_Aim of the exercise_: Print each line exactly, beginning with the one where "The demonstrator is" appears and ending at the last line below.
======
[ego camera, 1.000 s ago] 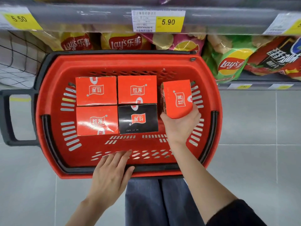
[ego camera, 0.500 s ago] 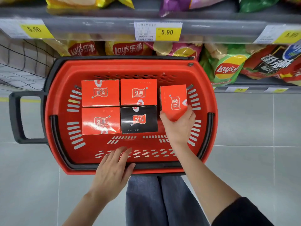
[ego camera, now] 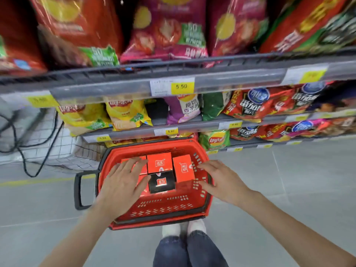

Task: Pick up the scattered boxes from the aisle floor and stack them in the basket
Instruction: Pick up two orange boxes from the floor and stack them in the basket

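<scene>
Grey shelves [ego camera: 231,81] run across ahead, their edges carrying yellow price tags [ego camera: 181,86], one reading 5.50; big red crisp bags [ego camera: 77,26] and a magenta bag [ego camera: 167,29] fill the top shelf, blurred; yellow bags [ego camera: 125,114] sit lower left; a green Lay's bag [ego camera: 215,139] stands near the grey tiled floor [ego camera: 289,180]; a black cable [ego camera: 25,151] trails beside white wire mesh [ego camera: 63,151] at left

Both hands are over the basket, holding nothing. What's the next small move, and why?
Probably nudge the right-hand orange box leftward with the right hand, until it meets the middle orange box and the black box. It sits skewed in the basket, with a gap beside it, and the open right hand is next to it. No boxes show on the floor in view.
</scene>
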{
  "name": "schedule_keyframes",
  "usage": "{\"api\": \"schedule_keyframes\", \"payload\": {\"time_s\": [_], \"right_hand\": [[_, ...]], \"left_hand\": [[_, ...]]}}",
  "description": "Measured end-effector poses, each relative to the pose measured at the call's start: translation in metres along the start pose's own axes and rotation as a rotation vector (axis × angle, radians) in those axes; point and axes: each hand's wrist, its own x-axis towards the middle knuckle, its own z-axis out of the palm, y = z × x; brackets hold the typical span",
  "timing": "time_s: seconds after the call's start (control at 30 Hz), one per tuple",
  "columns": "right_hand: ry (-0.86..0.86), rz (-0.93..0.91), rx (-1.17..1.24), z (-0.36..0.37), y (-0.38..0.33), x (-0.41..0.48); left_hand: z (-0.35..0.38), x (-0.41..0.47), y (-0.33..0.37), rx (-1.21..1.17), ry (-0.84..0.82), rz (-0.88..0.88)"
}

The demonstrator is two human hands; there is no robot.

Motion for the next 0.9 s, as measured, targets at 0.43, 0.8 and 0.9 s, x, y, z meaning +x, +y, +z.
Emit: {"api": "schedule_keyframes", "payload": {"time_s": [0.43, 0.8, 0.9], "right_hand": [[0.197, 0.199, -0.168, -0.146, -0.037, -0.201], [0.514, 0.681, 0.008, -0.178, 0.008, -0.408], [0.578, 0.790, 0.061, -0.172, 0.031, -0.465]], "left_hand": [[-0.198, -0.004, 0.115, 0.130, 0.076, 0.471], [-0.253, 0.000, 0.344, 0.230, 0.072, 1.103], [-0.251, -0.011, 0.418, 0.240, 0.089, 1.241]]}}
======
_Exercise solution_:
The demonstrator is two human hands; there is no robot.

Motion for the next 0.9 s, as measured, targets at 0.43, 0.8 and 0.9 s, x, y, z meaning +x, +y, +z.
Emit: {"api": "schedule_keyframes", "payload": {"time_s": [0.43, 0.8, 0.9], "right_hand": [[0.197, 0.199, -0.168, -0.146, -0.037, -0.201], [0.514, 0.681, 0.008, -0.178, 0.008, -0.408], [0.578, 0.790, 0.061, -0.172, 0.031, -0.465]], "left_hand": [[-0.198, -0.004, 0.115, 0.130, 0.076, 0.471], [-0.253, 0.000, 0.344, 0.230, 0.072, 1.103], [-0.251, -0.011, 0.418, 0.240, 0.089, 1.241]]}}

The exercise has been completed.